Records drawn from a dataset
++++

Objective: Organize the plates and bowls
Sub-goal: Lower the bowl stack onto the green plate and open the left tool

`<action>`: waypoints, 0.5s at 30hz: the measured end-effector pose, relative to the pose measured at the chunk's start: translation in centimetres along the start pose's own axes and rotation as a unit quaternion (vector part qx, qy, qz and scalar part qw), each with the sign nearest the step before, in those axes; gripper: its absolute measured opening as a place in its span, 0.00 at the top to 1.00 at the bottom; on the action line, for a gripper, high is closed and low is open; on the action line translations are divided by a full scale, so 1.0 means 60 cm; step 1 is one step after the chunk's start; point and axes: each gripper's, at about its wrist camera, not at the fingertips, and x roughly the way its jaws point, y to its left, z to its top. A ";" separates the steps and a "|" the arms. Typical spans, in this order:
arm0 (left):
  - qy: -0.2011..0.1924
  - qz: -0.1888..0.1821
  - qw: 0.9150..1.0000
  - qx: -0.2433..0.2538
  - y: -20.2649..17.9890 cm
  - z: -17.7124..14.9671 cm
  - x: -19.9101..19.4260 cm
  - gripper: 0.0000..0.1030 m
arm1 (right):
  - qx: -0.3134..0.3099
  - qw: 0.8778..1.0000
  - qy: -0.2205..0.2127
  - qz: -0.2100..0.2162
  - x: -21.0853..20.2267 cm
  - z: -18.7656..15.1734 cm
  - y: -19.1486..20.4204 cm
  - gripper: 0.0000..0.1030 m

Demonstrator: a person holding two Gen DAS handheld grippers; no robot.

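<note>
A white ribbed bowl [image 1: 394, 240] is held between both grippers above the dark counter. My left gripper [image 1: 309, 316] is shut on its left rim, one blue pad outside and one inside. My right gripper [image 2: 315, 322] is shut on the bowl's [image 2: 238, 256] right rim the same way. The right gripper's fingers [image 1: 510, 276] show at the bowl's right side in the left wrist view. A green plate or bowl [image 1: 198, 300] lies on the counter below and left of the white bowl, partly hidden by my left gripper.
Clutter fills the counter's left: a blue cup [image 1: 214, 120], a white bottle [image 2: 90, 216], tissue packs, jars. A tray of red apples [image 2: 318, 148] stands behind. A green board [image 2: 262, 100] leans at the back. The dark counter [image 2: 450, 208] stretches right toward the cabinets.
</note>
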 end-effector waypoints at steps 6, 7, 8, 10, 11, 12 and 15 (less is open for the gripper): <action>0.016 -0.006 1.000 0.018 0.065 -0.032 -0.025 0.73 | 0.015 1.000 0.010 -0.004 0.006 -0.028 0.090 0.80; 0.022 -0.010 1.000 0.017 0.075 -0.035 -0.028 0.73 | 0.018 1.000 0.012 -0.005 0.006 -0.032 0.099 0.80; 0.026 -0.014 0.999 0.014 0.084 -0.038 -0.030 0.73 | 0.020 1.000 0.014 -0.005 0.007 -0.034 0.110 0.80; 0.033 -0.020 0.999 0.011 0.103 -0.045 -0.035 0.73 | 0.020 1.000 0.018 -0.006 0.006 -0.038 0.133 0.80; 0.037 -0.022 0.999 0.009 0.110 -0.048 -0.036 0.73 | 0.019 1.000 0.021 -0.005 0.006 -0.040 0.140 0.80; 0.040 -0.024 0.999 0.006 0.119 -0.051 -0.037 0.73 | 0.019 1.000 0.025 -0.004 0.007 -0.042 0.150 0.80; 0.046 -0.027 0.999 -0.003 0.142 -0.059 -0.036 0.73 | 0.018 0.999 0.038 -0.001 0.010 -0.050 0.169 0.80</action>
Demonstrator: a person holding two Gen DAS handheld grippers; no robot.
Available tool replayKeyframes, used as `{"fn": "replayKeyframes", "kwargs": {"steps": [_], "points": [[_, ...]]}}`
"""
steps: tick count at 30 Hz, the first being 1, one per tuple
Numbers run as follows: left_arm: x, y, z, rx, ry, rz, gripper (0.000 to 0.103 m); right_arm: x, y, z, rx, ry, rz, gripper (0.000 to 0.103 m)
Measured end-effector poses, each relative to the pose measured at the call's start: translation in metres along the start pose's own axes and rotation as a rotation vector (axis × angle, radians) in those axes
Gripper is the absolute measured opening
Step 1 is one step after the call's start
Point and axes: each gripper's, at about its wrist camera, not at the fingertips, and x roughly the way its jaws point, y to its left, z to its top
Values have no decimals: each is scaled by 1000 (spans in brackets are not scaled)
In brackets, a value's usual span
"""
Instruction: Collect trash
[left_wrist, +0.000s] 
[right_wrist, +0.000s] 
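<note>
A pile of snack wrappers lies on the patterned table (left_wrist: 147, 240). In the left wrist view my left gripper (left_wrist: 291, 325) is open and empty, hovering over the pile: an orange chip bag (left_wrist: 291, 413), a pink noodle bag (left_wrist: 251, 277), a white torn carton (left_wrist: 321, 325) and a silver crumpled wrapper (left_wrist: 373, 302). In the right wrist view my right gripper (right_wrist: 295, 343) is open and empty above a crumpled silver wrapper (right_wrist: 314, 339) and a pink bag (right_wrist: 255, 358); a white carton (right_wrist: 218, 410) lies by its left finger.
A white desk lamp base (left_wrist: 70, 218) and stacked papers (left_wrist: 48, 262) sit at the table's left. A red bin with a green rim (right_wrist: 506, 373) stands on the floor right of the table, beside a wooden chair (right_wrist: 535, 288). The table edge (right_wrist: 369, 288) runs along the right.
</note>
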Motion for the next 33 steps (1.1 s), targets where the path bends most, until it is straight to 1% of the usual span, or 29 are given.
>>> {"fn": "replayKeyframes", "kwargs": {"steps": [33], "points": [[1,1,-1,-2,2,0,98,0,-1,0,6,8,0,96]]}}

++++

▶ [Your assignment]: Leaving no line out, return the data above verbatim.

▶ [Your solution]:
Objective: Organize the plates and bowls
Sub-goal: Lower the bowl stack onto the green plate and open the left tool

`<action>`: waypoints, 0.5s at 30hz: the measured end-effector pose, relative to the pose measured at the chunk's start: translation in centimetres along the start pose's own axes and rotation as a unit quaternion (vector part qx, qy, qz and scalar part qw), each with the sign nearest the step before, in those axes; gripper: its absolute measured opening as a place in its span, 0.00 at the top to 1.00 at the bottom; on the action line, for a gripper, high is closed and low is open; on the action line translations are divided by a full scale, so 1.0 means 60 cm; step 1 is one step after the chunk's start; point and axes: each gripper's, at about its wrist camera, not at the fingertips, and x roughly the way its jaws point, y to its left, z to its top. A ";" separates the steps and a "|" the arms. Typical spans, in this order:
arm0 (left):
  - qy: -0.2011..0.1924
  - qz: -0.1888..0.1821
  - qw: 0.9150..1.0000
  - qx: -0.2433..0.2538
  - y: -20.2649..17.9890 cm
  - z: -17.7124..14.9671 cm
  - x: -19.9101..19.4260 cm
  - gripper: 0.0000..0.1030 m
arm1 (right):
  - qx: -0.3134..0.3099
  - qw: 0.8778..1.0000
  - qy: -0.2205..0.2127
  - qz: -0.2100..0.2162
  - x: -21.0853..20.2267 cm
  - z: -18.7656..15.1734 cm
  - y: -19.1486..20.4204 cm
  - gripper: 0.0000..0.1030 m

Demonstrator: a person holding two Gen DAS handheld grippers; no robot.

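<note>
A white ribbed bowl [image 1: 394, 240] is held between both grippers above the dark counter. My left gripper [image 1: 309, 316] is shut on its left rim, one blue pad outside and one inside. My right gripper [image 2: 315, 322] is shut on the bowl's [image 2: 238, 256] right rim the same way. The right gripper's fingers [image 1: 510, 276] show at the bowl's right side in the left wrist view. A green plate or bowl [image 1: 198, 300] lies on the counter below and left of the white bowl, partly hidden by my left gripper.
Clutter fills the counter's left: a blue cup [image 1: 214, 120], a white bottle [image 2: 90, 216], tissue packs, jars. A tray of red apples [image 2: 318, 148] stands behind. A green board [image 2: 262, 100] leans at the back. The dark counter [image 2: 450, 208] stretches right toward the cabinets.
</note>
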 end-effector waypoints at steps 6, 7, 8, 10, 11, 12 and 15 (less is open for the gripper): <action>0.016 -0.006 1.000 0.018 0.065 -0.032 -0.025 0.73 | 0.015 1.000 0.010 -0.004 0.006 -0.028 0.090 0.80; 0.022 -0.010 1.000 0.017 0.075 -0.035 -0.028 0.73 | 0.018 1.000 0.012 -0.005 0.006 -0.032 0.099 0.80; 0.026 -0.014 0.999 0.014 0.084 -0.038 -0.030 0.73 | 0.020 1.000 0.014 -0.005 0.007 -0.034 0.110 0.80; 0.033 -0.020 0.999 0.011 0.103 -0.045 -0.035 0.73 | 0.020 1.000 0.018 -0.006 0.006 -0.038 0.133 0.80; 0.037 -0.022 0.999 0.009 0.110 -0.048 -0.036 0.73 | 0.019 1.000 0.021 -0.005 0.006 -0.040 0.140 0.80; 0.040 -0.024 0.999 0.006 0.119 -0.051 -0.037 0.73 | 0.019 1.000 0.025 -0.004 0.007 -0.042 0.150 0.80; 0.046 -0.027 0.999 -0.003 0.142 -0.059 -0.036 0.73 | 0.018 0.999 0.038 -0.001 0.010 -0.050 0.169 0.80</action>
Demonstrator: a person holding two Gen DAS handheld grippers; no robot.
Available tool replayKeyframes, used as `{"fn": "replayKeyframes", "kwargs": {"steps": [_], "points": [[_, ...]]}}`
"""
steps: tick count at 30 Hz, the first being 1, one per tuple
Numbers run as follows: left_arm: x, y, z, rx, ry, rz, gripper (0.000 to 0.103 m); right_arm: x, y, z, rx, ry, rz, gripper (0.000 to 0.103 m)
Measured end-effector poses, each relative to the pose measured at the call's start: translation in metres along the start pose's own axes and rotation as a rotation vector (axis × angle, radians) in those axes
Gripper is the absolute measured opening
Step 1 is one step after the call's start
Point and axes: each gripper's, at about its wrist camera, not at the fingertips, and x roughly the way its jaws point, y to its left, z to its top
Values have no decimals: each is scaled by 1000 (spans in brackets are not scaled)
In brackets, a value's usual span
"""
Instruction: Collect trash
[left_wrist, +0.000s] 
[right_wrist, +0.000s] 
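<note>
A pile of snack wrappers lies on the patterned table (left_wrist: 147, 240). In the left wrist view my left gripper (left_wrist: 291, 325) is open and empty, hovering over the pile: an orange chip bag (left_wrist: 291, 413), a pink noodle bag (left_wrist: 251, 277), a white torn carton (left_wrist: 321, 325) and a silver crumpled wrapper (left_wrist: 373, 302). In the right wrist view my right gripper (right_wrist: 295, 343) is open and empty above a crumpled silver wrapper (right_wrist: 314, 339) and a pink bag (right_wrist: 255, 358); a white carton (right_wrist: 218, 410) lies by its left finger.
A white desk lamp base (left_wrist: 70, 218) and stacked papers (left_wrist: 48, 262) sit at the table's left. A red bin with a green rim (right_wrist: 506, 373) stands on the floor right of the table, beside a wooden chair (right_wrist: 535, 288). The table edge (right_wrist: 369, 288) runs along the right.
</note>
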Motion for the next 33 steps (1.1 s), targets where the path bends most, until it is straight to 1% of the usual span, or 29 are given.
>>> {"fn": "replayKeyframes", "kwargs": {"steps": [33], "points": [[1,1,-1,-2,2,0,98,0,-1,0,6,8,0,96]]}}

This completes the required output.